▶ **Data**:

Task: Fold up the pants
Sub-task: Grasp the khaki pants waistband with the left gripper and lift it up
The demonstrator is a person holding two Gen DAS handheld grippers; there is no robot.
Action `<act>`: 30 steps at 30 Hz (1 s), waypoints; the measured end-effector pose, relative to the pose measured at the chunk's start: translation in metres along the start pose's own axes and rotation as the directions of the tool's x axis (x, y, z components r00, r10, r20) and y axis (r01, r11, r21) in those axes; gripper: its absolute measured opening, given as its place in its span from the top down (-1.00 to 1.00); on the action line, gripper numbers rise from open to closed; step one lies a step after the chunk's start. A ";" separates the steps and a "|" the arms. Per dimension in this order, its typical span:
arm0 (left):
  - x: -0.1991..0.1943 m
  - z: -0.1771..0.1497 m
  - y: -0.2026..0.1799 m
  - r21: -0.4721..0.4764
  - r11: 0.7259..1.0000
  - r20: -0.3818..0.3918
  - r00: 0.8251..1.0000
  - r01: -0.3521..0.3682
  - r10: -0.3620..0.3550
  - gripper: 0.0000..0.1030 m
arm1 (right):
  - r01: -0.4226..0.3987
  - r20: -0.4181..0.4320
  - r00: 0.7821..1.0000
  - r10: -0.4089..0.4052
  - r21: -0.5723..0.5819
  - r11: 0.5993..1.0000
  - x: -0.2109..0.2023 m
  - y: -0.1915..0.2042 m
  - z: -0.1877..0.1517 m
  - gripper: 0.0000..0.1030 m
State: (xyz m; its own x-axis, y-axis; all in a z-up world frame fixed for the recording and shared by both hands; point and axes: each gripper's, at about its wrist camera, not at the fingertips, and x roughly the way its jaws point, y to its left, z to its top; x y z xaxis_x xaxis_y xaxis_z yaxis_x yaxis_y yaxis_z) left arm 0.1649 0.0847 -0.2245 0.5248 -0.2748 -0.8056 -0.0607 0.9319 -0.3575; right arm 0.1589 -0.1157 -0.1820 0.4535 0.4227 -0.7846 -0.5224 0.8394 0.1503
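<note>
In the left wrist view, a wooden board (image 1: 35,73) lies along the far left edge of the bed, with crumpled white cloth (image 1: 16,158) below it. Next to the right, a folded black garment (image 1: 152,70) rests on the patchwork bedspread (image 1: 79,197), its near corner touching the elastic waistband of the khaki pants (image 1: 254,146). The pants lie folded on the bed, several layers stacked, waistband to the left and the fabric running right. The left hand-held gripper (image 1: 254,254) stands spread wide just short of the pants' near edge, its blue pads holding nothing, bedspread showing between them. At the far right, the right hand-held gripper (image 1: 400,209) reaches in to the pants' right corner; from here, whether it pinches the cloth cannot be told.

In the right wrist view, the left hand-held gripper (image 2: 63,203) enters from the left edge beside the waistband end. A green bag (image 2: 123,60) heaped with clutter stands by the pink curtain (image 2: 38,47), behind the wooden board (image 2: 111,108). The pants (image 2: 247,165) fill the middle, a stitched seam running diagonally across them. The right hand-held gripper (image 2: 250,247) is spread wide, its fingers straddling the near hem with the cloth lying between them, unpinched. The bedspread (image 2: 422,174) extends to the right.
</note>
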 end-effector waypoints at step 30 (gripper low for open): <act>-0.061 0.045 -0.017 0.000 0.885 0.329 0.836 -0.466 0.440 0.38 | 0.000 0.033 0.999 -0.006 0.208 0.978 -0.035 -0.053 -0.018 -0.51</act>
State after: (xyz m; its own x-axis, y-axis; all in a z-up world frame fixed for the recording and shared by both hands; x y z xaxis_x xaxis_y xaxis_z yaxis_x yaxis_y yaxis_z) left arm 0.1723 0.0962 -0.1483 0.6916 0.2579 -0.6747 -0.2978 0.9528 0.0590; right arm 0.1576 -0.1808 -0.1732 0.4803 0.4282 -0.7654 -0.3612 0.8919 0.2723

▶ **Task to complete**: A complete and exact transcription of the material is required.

▶ **Problem solution**:
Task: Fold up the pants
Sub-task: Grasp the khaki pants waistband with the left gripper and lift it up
The demonstrator is a person holding two Gen DAS handheld grippers; there is no robot.
Action `<act>`: 30 steps at 30 Hz (1 s), waypoints; the measured end-effector pose, relative to the pose measured at the chunk's start: translation in metres along the start pose's own axes and rotation as the directions of the tool's x axis (x, y, z components r00, r10, r20) and y axis (r01, r11, r21) in those axes; gripper: its absolute measured opening, given as its place in its span from the top down (-1.00 to 1.00); on the action line, gripper numbers rise from open to closed; step one lies a step after the chunk's start. A ";" separates the steps and a "|" the arms. Per dimension in this order, its typical span:
arm0 (left):
  - x: -0.1991..0.1943 m
  - z: -0.1771..0.1497 m
  - y: -0.2026..0.1799 m
  - r21: -0.4721..0.4764
  - r11: 0.7259..1.0000
  - r20: -0.3818..0.3918
  - r00: 0.8251..1.0000
  - r01: -0.3521..0.3682
  - r10: -0.3620..0.3550
  - gripper: 0.0000..0.1030 m
arm1 (right):
  - r01: -0.4226..0.3987
  - r20: -0.4181..0.4320
  - r00: 0.7821..1.0000
  - r10: -0.4089..0.4052
  - r21: -0.5723..0.5819
  - r11: 0.5993..1.0000
  - x: -0.2109..0.2023 m
  - y: -0.1915..0.2042 m
  - z: -0.1877..0.1517 m
  - gripper: 0.0000..0.1030 m
State: (xyz m; its own x-axis, y-axis; all in a z-up world frame fixed for the recording and shared by both hands; point and axes: each gripper's, at about its wrist camera, not at the fingertips, and x roughly the way its jaws point, y to its left, z to its top; x y z xaxis_x xaxis_y xaxis_z yaxis_x yaxis_y yaxis_z) left arm 0.1649 0.0847 -0.2245 0.5248 -0.2748 -0.8056 -0.0607 0.9319 -0.3575; right arm 0.1589 -0.1157 -0.1820 0.4535 0.4227 -0.7846 -0.5224 0.8394 0.1503
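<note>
In the left wrist view, a wooden board (image 1: 35,73) lies along the far left edge of the bed, with crumpled white cloth (image 1: 16,158) below it. Next to the right, a folded black garment (image 1: 152,70) rests on the patchwork bedspread (image 1: 79,197), its near corner touching the elastic waistband of the khaki pants (image 1: 254,146). The pants lie folded on the bed, several layers stacked, waistband to the left and the fabric running right. The left hand-held gripper (image 1: 254,254) stands spread wide just short of the pants' near edge, its blue pads holding nothing, bedspread showing between them. At the far right, the right hand-held gripper (image 1: 400,209) reaches in to the pants' right corner; from here, whether it pinches the cloth cannot be told.

In the right wrist view, the left hand-held gripper (image 2: 63,203) enters from the left edge beside the waistband end. A green bag (image 2: 123,60) heaped with clutter stands by the pink curtain (image 2: 38,47), behind the wooden board (image 2: 111,108). The pants (image 2: 247,165) fill the middle, a stitched seam running diagonally across them. The right hand-held gripper (image 2: 250,247) is spread wide, its fingers straddling the near hem with the cloth lying between them, unpinched. The bedspread (image 2: 422,174) extends to the right.
</note>
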 end-effector waypoints at step 30 (gripper low for open): <act>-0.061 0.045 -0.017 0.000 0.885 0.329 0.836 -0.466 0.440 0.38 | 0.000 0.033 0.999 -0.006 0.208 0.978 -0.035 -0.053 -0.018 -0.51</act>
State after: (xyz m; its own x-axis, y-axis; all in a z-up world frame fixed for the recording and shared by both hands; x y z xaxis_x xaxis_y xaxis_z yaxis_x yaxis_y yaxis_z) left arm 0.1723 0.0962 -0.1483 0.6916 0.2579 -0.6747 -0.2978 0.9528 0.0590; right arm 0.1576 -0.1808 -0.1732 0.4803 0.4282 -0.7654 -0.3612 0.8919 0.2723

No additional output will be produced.